Démobilisé, Charles Desperrin arrive à Paris en mai 1919. Renouer avec sa vie antérieure lui paraît hors de question. Repartir pour l’Italie jouer les vignerons peintres auprès de Rosita qu’il a épousée sous le nom de Lorenzi? Impossible. Il va essayer d’oublier la guerre chez sa mère, à Gien. Il a presque oublié la peinture: un ami, Marc, le pique assez au vif pour qu’il file à Florence revoir ses toiles confiées à son ami Salti. Le même élan le ramène à Montparnasse, mais son heure n’a pas encore sonné. Il faudra que Salti organise à son insu une exposition triomphale pour qu’il secoue enfin sa léthargie et redevienne le bon géant ivre de peinture du temps de «Lorenzi» – ce temps que raconte «Vie d’un païen». C’est dans un atelier perché en haut de la colline du Télégraphe que Charles se lance à nouveau dans le tumulte joyeux de la création, envié de tous les Montparnos car ses tableaux italiens lui assurent gloire et fortune. Mais ce n’est pas d’argent que se préoccupe Charles. En même temps qu’il retrouvera ce grand courant de l’imagination qui lui fera mettre «la beauté à genoux», il rencontre Kali, une jeune femme inconnue, premier et seul amour de sa vie que tant de femmes auront traversée.
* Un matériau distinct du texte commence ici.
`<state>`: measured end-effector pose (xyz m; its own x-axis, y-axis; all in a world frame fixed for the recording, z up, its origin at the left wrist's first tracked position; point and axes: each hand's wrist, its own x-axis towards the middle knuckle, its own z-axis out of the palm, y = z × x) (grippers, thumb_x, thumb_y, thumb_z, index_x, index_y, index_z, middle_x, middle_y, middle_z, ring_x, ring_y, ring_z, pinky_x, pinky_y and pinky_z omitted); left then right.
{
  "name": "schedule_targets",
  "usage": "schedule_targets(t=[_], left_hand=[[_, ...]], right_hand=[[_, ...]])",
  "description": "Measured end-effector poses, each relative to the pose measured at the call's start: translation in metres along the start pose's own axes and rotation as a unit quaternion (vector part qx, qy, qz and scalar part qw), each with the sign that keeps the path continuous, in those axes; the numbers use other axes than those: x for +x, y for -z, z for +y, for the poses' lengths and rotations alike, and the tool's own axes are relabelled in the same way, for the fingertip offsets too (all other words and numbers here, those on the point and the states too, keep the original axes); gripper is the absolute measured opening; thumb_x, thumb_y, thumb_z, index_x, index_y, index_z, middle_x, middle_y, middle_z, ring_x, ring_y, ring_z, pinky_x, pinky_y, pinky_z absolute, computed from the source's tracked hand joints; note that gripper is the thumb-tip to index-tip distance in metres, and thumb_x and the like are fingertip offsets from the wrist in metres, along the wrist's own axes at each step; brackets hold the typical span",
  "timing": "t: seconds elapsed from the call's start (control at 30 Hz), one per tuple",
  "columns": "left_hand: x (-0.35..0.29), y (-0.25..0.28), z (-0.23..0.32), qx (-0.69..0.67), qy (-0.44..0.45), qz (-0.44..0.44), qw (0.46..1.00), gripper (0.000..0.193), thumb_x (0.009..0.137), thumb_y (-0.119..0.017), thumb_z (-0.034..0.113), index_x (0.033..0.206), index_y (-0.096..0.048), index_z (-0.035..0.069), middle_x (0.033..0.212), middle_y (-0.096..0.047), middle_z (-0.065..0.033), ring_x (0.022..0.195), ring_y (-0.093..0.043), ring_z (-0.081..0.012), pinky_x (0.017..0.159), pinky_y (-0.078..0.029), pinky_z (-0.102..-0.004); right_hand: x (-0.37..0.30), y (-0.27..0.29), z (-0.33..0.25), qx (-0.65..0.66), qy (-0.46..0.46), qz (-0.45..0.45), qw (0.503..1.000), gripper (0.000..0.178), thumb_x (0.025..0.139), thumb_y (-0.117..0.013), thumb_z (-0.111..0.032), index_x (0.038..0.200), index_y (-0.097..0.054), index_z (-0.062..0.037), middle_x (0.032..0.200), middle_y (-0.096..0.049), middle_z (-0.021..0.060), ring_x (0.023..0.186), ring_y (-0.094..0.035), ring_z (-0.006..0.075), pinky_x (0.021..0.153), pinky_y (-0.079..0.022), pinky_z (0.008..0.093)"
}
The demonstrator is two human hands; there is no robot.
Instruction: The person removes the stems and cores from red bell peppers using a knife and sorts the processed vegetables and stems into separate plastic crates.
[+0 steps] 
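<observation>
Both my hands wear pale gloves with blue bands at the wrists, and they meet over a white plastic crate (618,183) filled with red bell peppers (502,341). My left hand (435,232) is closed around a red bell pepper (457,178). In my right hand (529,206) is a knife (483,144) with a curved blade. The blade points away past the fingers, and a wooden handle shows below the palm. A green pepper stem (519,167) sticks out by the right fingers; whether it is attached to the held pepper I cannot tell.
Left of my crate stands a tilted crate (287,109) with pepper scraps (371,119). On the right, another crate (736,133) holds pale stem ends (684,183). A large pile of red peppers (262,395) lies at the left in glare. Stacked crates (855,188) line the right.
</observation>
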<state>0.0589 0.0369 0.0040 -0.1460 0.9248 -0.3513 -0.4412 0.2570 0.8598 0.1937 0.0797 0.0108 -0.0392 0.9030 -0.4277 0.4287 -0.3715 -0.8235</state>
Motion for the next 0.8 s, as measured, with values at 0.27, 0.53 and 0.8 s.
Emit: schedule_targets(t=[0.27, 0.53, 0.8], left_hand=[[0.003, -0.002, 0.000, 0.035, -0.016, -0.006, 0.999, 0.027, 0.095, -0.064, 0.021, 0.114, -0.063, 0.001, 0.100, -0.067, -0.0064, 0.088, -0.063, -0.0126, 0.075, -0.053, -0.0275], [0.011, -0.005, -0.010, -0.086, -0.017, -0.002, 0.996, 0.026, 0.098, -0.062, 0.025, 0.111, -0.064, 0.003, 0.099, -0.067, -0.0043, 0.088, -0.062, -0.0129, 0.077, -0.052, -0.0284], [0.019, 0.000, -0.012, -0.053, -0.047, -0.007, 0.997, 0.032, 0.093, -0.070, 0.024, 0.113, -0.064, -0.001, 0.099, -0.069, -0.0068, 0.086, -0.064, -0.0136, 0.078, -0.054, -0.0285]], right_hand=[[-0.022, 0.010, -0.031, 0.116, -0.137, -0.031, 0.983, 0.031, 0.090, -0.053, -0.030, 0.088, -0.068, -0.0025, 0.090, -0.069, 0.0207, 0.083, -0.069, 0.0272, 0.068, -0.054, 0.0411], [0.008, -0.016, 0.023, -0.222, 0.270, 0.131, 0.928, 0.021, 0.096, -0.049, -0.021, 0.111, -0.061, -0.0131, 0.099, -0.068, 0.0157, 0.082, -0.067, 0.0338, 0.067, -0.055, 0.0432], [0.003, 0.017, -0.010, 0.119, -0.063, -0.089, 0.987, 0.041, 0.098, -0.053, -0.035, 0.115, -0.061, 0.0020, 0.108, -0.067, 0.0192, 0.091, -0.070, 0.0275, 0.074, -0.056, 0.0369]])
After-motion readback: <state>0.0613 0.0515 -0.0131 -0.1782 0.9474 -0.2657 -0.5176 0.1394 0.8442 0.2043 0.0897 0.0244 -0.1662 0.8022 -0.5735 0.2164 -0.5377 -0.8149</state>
Une nouvelle vie de démesure commence pour Charles Desperrin.
Vie d’un païen
Il n’est pas donné à tout le monde de grandir libre de conseils, de reproches et d’entraves, et de passer son enfance à courir les prés et les bois au bord de la Loire tel un petit dieu Pan solognot, inculte et ivre de vie. Charles Desperrin a cette chance par la grâce du sort qui le fait naître à Gien d’une mère peu loquace: Adèle se contente de le remettre d’une taloche dans le droit chemin et ne se préoccupe pas du reste pour autant qu’il mange bien et grandisse de même. C’est une manière de jeune Hercule taciturne qui entre à l’école primaire et en ressort peu après, renvoyé par un maître offusqué d’un naïf essai de portrait pris pour une caricature. Voilà comment, ayant pour tout bagage l’amour du dessin, il peut continuer à errer en liberté dans la campagne, rencontre le peintre Chalupt et découvre sa vocation. Peindre devient une passion dévorante qui le mène à travers la France et jusqu’en Italie, vagabond vigoureux et sauvage qui mord à belles dents – sans peur ni complexes – dans les fruits semés par l’existence sur son passage, du même cœur qu’il assume les aventures ourdies par le hasard. Et elles abondent dans cette Vie d’un païen pétillante d’invention et de couleurs.